- Genre: Music Chat show
- Created by: John La Bouchardiere
- Presented by: Howard Goodall
- Country of origin: United Kingdom
- Original language: English
- No. of series: 1
- No. of episodes: 8

Production
- Executive producer: James Hunt
- Producer: Greg Browning
- Production locations: Elstree, England Berlin, Germany
- Camera setup: Multiple camera
- Running time: 56 minutes
- Production company: Polyphonic Films

Original release
- Network: Sky Arts
- Release: 12 November – 31 December 2010

= Music Room (TV series) =

Music Room is an innovative British television music series that presents classical musicians and the pieces they play in a manner normally associated with popular music programming. Filmed in a bare studio with only a scaffold cube for a set, the programme strips away the glamour that often marks classical music as an elitist art form. The series has also been broadcast in Canada (on Knowledge) and across South America (on Film&Arts).
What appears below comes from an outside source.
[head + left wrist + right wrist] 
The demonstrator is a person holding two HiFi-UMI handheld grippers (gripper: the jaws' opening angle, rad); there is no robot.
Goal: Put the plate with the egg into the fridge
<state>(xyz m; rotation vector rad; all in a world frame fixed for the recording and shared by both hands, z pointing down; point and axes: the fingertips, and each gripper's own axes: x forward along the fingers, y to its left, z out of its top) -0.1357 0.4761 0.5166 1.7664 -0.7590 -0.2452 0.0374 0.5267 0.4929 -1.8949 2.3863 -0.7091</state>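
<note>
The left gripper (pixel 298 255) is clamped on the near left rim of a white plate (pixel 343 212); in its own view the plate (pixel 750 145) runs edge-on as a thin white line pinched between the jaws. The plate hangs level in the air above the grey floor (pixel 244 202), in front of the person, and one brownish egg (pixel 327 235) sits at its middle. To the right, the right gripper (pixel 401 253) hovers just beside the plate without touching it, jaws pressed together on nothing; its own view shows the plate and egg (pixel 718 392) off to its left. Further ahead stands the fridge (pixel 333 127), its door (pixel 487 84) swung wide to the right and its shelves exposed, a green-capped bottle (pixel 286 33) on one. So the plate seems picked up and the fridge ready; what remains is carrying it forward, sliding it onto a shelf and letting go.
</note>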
== Programme description ==

The format is a simple alternation of performance and conversation, in which soloists discuss issues and subjects arising from their selected pieces of music. There is also one item in which a particular piece is treated to basic musical analysis.

== Episodes ==

- 1. Julian Lloyd Webber (cellist) plays J.S. Bach's Adagio from Cantata no. 156 (arr. Julian Lloyd Webber), William Lloyd Webber's In the half-light, Frank Bridge's Scherzetto for cello and piano, the Scherzo pizzicato & Marcia from Benjamin Britten's Sonata for cello and piano, Gabriel Fauré's Élégie and 'In haven' from Edward Elgar's Sea Pictures (arr. Julian Lloyd Webber)
- 2. Lang Lang (pianist) plays Frédéric Chopin's - Etude (op.10 no.3), The Moon chased by the colourful clouds (arr. Wang Jian-Zhong ), 'Evocation' from Isaac Albéniz's Iberia, Precipitato from Sergei Prokofiev's Piano sonata no.7 and the Allegro assai from Ludwig van Beethoven's Piano sonata no.23: 'Appassionata'.
- 3. Nicola Benedetti, (violinist), Gabriel Fauré's Après un rêve (arr. Mischa Elman), Largo molto rubato from James MacMillan's From Ayrshire, Allegro brusco from Sergei Prokofiev's Violin sonata no.1, Blues: Moderato from Maurice Ravel's Sonata for violin and piano no.2 and the Chaconne from J. S. Bach's Partita for solo violin no.2.
- 4. Alison Balsom (trumpeter) plays Claude Debussy's Syrinx, Jean-Baptiste Arban's Variations on Bellini’s 'Norma' ('Casta diva'), Georges Enesco's Légende, Toru Takemitsu's Paths and arrangements of If I were a bell and Autumn leaves.
- 5. Leif Ove Andsnes (pianist) plays 'Norwegian' and 'Folktune' from Edvard Grieg's Lyric pieces, Andante from Leoš Janáček's In the mists, 'Promenade' and 'Gnome' from Modest Mussorgsky's Pictures at an exhibition, 'Sirens of the deluge' and 'Farewells (after Janáček)' from György Kurtág's Játékok, 'Of foreign lands and peoples', 'A curious story', 'Blind-man's bluff', 'A child falling asleep' and 'The poet speaks' from Robert Schumann's Kinderszenen and Frédéric Chopin's Ballade no.1.
- 6. Emma Johnson (clarinetist) plays Fughetta from Gerald Finzi's Five Bagatelles, Zart und mit Ausdruck from Robert Schumann's Fantasiestücke, Adagio from Wolfgang Amadeus Mozart's Clarinet concerto, her own piece, Georgie, Grazioso from Leonard Bernstein's Sonata for clarinet, John Dankworth's Picture of Jeannie and Alamiro Giampieri's Carnevale di Venezia.
- 7. Natalie Clein (cellist) plays Song of the birds (arr. Pablo Casals), Prelude and Bourée from J.S.Bach's Cello suite no.3, Ástor Piazzolla's Grand Tango, 'Jewish Song' from Ernest Bloch's From Jewish life and Zoltán Kodály Sonata for cello.
- 8. Evelyn Glennie (percussionist) plays Rich O’Meara's Restless, Steve Reich's Clapping music (arr. Evelyn Glennie), Ástor Piazzolla's Libertango, Nebojša Živkovic's Concert piece no.1, Leigh Howard Stevens's Rhythmic caprice and an improvisation of her own.